Additionally, you can take online courses or enroll in a summer program to develop new skills or deepen your knowledge in areas that interest you. Finally, you can volunteer or intern remotely for a local organization or business to gain hands-on experience and build your resume. These activities will not only help you stand out to college admissions officers but also enhance your personal and professional growth.

Preparing for college doesn’t always have to involve on-campus activities. There are plenty of options that you can pursue from the comfort of your own home or during the summer break. These activities can help you stand out from college admissions officers and improve your chances of getting accepted.

First, you can start researching colleges and universities that interest you. You can explore their websites, review their admission requirements, and take virtual campus tours. You can also start working on your college application essays and personal statements. This will give you time to brainstorm ideas, revise your drafts, and seek feedback from others.

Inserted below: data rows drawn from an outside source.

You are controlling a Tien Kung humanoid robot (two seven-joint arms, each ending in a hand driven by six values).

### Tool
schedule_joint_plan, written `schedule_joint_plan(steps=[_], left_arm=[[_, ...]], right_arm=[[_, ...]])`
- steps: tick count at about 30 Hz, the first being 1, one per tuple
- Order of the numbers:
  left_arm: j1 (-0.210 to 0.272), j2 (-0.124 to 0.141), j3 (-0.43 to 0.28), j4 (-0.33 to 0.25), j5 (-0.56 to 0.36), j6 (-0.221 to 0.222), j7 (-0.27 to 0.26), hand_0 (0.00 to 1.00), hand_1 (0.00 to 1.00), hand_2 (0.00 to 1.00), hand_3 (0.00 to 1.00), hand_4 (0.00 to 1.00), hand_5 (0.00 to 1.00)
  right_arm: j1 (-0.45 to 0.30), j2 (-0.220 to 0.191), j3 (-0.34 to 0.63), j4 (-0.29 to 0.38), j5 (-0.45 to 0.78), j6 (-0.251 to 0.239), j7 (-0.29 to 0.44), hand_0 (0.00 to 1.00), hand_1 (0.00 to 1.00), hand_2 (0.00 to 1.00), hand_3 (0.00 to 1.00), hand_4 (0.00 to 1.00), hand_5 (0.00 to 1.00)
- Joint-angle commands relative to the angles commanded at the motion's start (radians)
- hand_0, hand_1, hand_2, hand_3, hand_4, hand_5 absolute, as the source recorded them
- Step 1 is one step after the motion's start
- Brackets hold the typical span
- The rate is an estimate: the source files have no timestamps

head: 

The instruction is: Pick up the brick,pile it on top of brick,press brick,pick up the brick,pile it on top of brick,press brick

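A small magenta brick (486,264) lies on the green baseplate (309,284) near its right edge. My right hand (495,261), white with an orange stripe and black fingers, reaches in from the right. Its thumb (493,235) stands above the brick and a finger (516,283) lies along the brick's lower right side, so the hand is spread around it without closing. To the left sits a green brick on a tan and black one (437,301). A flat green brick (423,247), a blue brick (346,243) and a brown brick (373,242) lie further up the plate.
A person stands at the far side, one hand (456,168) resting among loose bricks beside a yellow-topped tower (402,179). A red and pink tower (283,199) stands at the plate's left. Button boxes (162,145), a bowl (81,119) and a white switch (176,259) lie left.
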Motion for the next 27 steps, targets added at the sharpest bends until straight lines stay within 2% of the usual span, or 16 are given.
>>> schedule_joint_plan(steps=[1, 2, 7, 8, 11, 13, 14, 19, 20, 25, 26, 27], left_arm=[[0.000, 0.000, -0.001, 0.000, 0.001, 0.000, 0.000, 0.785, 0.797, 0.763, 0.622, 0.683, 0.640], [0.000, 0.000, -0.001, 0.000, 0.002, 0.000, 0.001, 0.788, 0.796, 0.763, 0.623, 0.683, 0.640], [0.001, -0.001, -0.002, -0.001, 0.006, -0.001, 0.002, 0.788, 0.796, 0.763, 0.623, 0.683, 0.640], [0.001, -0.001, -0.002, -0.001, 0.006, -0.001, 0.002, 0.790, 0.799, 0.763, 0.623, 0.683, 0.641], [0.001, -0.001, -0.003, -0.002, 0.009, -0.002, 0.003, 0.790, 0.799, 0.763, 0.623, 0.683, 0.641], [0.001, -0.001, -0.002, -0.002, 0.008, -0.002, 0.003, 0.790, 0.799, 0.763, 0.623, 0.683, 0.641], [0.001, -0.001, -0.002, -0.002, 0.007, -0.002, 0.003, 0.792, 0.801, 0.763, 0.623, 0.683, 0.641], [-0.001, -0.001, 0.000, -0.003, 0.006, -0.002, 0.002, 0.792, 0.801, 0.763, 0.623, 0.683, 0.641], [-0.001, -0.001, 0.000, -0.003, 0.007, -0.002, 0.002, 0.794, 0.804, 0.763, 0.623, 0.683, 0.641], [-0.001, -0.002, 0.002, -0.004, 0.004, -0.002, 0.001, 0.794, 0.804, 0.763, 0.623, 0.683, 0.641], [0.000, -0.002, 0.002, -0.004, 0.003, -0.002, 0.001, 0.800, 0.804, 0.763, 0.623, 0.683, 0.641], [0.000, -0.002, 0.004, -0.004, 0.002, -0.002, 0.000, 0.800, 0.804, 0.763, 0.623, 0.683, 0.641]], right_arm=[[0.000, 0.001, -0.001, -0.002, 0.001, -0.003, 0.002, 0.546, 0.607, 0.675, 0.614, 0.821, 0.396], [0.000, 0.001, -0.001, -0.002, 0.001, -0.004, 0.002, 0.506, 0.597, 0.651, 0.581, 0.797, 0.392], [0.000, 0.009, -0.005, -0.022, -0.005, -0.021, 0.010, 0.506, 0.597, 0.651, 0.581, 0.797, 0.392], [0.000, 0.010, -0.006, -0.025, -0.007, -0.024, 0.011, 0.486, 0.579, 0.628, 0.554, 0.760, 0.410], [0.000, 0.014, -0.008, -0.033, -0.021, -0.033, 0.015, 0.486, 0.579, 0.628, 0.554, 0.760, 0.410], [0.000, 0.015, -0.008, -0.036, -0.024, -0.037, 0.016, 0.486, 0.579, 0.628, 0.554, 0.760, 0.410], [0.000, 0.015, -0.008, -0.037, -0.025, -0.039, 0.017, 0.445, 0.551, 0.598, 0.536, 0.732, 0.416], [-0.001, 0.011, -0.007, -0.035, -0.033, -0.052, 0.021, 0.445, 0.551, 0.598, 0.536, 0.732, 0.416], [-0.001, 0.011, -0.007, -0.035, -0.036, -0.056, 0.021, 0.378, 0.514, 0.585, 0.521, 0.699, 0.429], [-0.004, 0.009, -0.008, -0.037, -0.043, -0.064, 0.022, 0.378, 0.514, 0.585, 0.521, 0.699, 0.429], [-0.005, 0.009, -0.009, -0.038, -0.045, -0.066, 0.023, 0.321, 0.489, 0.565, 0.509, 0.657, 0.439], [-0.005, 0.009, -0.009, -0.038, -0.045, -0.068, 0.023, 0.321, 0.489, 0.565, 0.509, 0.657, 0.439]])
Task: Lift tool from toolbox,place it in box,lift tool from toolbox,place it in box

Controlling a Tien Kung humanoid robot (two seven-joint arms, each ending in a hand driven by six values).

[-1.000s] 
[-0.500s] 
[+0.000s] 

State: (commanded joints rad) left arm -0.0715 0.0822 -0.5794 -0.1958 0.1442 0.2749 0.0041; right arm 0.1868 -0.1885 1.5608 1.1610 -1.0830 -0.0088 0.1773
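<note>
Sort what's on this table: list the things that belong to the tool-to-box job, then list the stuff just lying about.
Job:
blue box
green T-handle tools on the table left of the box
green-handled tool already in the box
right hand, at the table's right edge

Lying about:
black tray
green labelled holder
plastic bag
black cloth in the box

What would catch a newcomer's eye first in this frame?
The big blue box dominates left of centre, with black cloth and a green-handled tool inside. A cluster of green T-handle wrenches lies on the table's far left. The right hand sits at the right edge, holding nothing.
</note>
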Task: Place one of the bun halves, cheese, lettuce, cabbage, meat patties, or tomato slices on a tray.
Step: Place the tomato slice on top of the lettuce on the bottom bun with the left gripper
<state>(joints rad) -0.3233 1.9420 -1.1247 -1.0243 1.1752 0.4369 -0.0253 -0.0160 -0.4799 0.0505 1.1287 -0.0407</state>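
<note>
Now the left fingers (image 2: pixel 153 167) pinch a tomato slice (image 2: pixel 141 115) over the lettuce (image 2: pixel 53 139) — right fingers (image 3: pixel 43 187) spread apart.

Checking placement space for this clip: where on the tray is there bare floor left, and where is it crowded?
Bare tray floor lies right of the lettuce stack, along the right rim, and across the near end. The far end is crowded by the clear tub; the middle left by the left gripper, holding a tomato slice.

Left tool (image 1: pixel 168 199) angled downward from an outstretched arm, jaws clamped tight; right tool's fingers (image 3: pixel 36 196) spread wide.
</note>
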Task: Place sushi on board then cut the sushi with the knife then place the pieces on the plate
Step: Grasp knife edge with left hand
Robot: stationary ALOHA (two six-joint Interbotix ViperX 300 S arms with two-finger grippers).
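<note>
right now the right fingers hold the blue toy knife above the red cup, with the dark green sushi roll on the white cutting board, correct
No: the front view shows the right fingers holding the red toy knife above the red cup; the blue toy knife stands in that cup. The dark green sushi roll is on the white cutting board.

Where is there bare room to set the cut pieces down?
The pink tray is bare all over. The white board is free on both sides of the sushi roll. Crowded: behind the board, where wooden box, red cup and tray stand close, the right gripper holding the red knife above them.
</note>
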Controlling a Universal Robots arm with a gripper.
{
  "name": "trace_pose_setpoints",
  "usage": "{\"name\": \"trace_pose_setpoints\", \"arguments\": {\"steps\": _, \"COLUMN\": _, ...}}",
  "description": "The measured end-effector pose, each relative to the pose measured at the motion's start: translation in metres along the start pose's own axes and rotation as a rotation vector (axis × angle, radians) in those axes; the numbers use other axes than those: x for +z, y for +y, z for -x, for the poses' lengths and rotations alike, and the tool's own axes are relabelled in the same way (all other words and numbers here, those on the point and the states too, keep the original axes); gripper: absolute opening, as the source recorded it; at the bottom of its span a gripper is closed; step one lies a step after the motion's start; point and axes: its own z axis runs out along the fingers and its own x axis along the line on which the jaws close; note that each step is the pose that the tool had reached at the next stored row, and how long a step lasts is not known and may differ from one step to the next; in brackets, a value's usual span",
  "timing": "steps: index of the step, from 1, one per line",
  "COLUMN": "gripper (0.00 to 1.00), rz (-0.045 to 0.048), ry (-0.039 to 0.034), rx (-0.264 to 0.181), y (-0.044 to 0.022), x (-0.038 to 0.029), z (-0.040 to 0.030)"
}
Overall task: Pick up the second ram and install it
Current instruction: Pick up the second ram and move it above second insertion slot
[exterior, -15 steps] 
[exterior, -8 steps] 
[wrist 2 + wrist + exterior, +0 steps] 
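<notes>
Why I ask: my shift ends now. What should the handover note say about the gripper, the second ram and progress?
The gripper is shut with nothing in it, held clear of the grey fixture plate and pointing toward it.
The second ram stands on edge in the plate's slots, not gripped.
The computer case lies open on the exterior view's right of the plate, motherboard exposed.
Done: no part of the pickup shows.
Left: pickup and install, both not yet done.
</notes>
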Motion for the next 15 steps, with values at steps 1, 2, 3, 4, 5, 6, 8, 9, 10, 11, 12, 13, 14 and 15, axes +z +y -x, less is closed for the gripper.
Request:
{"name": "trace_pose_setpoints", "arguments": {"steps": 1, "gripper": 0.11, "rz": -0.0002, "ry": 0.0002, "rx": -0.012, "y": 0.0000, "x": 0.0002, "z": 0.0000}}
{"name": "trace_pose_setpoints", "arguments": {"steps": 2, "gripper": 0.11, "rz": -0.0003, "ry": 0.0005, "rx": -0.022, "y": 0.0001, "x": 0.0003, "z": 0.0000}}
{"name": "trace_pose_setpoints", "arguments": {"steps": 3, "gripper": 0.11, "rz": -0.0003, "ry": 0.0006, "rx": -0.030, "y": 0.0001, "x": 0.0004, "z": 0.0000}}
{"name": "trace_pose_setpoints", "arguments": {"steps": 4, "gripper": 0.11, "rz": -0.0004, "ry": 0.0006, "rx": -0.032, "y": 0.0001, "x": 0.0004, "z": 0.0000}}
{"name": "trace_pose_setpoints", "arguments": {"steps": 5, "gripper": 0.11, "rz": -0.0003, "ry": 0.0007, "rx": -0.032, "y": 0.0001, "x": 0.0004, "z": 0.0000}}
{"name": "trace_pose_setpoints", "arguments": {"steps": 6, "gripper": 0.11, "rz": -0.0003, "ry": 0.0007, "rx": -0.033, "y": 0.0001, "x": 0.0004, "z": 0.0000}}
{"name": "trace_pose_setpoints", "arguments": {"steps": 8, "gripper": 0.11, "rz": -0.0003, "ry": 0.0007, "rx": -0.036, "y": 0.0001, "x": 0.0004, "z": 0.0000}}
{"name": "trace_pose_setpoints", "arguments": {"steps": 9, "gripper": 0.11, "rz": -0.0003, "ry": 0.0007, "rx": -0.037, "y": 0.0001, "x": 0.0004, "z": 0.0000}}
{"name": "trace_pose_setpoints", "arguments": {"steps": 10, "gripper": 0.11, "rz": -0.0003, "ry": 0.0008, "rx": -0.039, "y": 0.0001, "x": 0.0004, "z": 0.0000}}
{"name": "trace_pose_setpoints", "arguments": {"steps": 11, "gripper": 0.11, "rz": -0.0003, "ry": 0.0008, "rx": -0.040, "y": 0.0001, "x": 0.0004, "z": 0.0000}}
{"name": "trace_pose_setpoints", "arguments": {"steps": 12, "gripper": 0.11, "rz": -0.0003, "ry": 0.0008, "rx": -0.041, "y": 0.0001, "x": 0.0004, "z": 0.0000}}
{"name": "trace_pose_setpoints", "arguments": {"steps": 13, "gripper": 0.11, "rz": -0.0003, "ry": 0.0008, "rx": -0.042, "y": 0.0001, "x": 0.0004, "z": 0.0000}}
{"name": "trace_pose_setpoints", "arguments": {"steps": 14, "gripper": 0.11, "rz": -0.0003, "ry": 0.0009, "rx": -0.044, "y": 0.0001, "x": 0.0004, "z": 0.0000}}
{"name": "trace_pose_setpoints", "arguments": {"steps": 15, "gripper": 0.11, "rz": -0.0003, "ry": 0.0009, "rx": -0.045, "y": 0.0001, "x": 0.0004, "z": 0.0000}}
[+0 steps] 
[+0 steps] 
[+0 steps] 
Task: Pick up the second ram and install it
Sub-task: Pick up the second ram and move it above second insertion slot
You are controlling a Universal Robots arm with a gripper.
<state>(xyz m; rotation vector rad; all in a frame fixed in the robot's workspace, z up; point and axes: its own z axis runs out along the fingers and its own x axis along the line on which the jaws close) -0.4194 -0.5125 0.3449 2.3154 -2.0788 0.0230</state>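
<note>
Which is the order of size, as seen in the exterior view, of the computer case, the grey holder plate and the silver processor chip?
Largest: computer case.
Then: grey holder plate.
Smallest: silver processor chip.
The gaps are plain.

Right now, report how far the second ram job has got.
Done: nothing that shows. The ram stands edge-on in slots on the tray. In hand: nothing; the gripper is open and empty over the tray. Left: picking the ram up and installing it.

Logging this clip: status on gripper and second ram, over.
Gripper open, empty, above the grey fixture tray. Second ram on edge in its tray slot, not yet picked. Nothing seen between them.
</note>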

Additionally, you can take online courses or enroll in a summer program to develop new skills or deepen your knowledge in areas that interest you. Finally, you can volunteer or intern remotely for a local organization or business to gain hands-on experience and build your resume. These activities will not only help you stand out to college admissions officers but also enhance your personal and professional growth.

Yes, there are numerous scholarships and awards available for students to apply for. Some scholarships are based on academic achievements, while others are awarded based on financial need, athletic abilities, or community service. Many organizations, including colleges and universities, private foundations, and corporations, offer scholarships and awards to support students’ educational goals. It’s important to research and apply for scholarships and awards as early as possible, as many have strict application deadlines. Some popular scholarship search engines include Fastweb, Scholarships.com, and Cappex.

Additionally, students should check with their school’s guidance office or financial aid office for local scholarship opportunities. By applying for scholarships and awards, students can reduce their overall college costs and potentially graduate debt-free.